Paying for someone to name your car model "J30"? Oh come on.

This reminds me of the (semi-apocryphal) story of the creation of the Euro
symbol. A European Commissioner, Jean-Pierre Malivoir, was given a big pot of
money to hire a designer to come up with a proposed symbol for the new
currency. He thought it was a total waste of money, and sat down and came up
with the early version of what is now the Euro symbol himself.

------
YuriNiyazov
I hope that guy was being facetious when he said he doesn't understand why
some women find "Jamcracker" uncomfortable. If he was being serious, he lacks
such basic intuitions towards spoken English language that I wouldn't want him
anywhere near my company name.

------
lacker
Examples of their creations:

 _Navistar and Tempstar, Telegy and Telegent, Verbex and Azurex, Nortel and
Meritel._

They do sound like they were created by brand consultants. Meanwhile Yahoo,
Google, and Amazon are doing ok just taking whatever the founders picked.

------
jbyers
"You might have a provocative, fun name.
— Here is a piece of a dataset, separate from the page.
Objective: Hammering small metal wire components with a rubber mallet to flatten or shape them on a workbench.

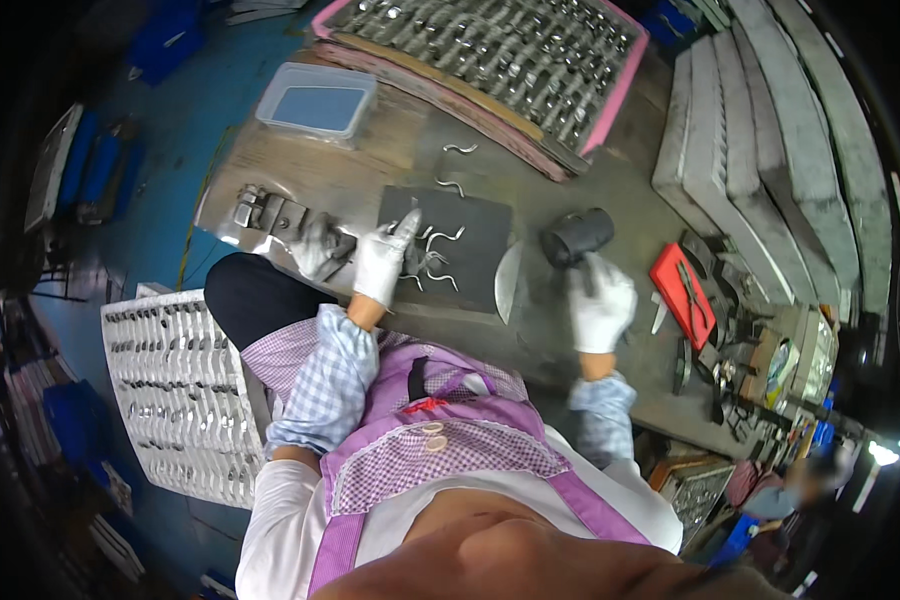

But do you have the basis for a
lasting brand? We still don't know how compelling a brand Yahoo will be 10
years from now. I sense a real missed opportunity."

------
lacker
And I thought it was bad that we can spend several hours of meeting time
arguing about the name of a product at my large company....

------
gommm
I kept checking that this wasn't the onion while reading it...

------
jbyers
(1999)